Coding agents powered by large language models have demonstrated strong performance on software engineering tasks. Yet most agents consume repositories almost entirely as text, which differs from how human developers use visual structure such as folder hierarchies and dependency relationships to orient themselves in large codebases. With multimodal large language models (MLLMs), it is an open question whether agents can effectively benefit from visual representations of repositories. This paper presents the first systematic empirical study of visual repository representations for LLM-based agents on repository-level issue resolution.
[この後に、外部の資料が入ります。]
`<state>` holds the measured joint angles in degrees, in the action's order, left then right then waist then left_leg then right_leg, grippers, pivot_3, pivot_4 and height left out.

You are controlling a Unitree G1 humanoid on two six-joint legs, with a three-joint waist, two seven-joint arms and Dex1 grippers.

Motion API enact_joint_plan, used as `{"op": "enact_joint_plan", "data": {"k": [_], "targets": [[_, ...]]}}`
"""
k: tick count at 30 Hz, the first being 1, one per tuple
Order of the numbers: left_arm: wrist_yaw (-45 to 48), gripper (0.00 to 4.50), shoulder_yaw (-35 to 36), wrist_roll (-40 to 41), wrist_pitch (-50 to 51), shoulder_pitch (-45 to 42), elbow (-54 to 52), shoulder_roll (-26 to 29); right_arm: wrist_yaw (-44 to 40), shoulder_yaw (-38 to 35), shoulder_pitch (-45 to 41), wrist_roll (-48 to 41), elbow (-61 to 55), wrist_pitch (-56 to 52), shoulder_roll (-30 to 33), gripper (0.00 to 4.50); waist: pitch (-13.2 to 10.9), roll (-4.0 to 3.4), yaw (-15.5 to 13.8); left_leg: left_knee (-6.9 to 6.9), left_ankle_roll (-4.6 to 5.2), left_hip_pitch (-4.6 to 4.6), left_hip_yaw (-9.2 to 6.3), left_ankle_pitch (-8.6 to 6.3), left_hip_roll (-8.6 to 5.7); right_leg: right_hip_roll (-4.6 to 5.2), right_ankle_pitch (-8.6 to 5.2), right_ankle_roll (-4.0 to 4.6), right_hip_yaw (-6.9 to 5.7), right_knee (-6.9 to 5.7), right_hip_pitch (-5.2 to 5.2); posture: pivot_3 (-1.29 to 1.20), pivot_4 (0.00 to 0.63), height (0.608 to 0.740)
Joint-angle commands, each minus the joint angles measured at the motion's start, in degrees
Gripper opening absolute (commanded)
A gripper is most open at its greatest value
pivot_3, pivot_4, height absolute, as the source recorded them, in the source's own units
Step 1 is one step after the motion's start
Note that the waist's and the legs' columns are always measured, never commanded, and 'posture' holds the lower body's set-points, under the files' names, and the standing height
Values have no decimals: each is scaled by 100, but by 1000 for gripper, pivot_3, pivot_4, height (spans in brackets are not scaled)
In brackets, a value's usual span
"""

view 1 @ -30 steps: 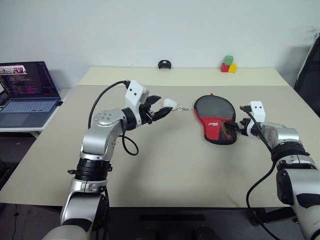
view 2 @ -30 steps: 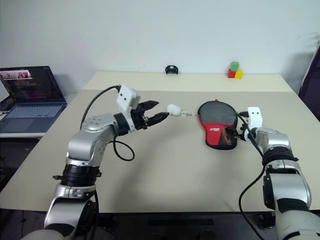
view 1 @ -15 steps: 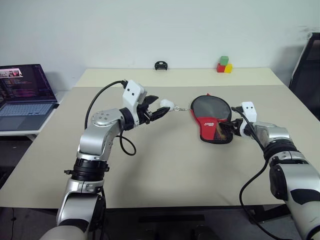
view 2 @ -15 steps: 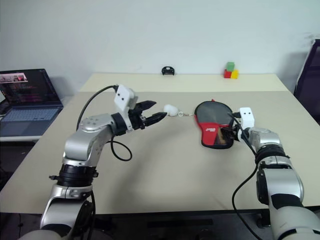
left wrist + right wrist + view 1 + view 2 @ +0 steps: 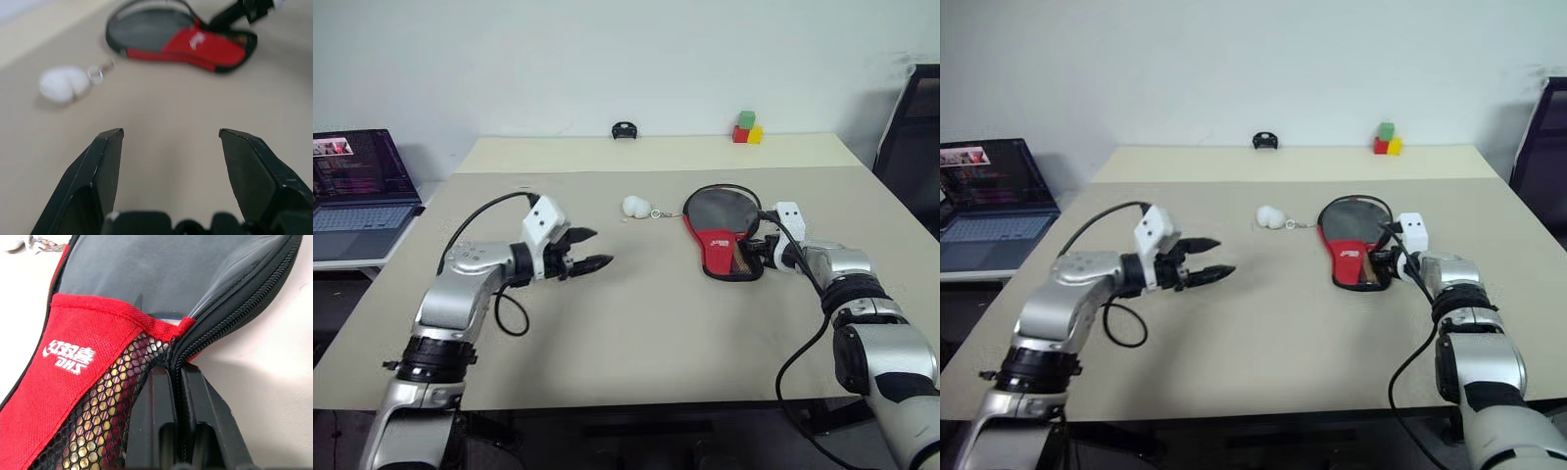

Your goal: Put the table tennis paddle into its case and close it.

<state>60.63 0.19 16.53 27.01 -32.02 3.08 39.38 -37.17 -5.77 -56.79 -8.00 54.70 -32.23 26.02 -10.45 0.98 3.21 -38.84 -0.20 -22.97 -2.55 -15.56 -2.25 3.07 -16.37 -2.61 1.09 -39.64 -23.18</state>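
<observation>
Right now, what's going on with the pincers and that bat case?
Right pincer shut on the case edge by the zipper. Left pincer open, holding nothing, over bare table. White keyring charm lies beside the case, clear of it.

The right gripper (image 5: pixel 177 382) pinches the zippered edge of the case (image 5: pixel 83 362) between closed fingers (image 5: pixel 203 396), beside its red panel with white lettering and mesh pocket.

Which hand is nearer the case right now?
Right. The right hand is shut on the zipper edge at the narrow end of the case. The left hand hangs open over bare table, well apart from it.
</observation>
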Motion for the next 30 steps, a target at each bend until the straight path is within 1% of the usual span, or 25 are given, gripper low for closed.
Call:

We evaluate four recent multimodal models. Our results show that a strictly vision-only setup degrades accuracy and increases token cost, because agents lack sufficient symbolic detail and compensate with repeated visual queries. In contrast, integrating visual graphs of repository structure as a supplementary modality alongside standard text interfaces helps agents understand structure more efficiently: input token consumption decreases by up to 26% while issue-resolution accuracy is maintained or improved. Visualization is most useful during fault localization and when the agent autonomously controls exploration depth. These findings point to a practical hybrid text-and-vision design for next-generation coding agents.